Restate the material below word for word, from its first line to its last.

Raw data —
+---+

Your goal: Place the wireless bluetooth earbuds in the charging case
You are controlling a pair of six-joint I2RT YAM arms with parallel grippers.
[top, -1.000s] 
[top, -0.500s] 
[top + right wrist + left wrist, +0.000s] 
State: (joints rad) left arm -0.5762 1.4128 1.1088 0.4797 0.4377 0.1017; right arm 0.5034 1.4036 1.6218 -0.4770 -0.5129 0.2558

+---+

Task output —
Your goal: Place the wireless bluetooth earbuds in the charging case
You are controlling a pair of six-joint I2RT YAM arms with parallel grippers.
[top, -1.000s] 
[top, -0.500s] 
[top + right wrist + left wrist, +0.000s] 
State: (joints rad) left arm -0.5762 1.4128 1.1088 0.4797 0.4377 0.1017; right arm 0.5034 1.4036 1.6218 -0.4770 -0.5129 0.2558

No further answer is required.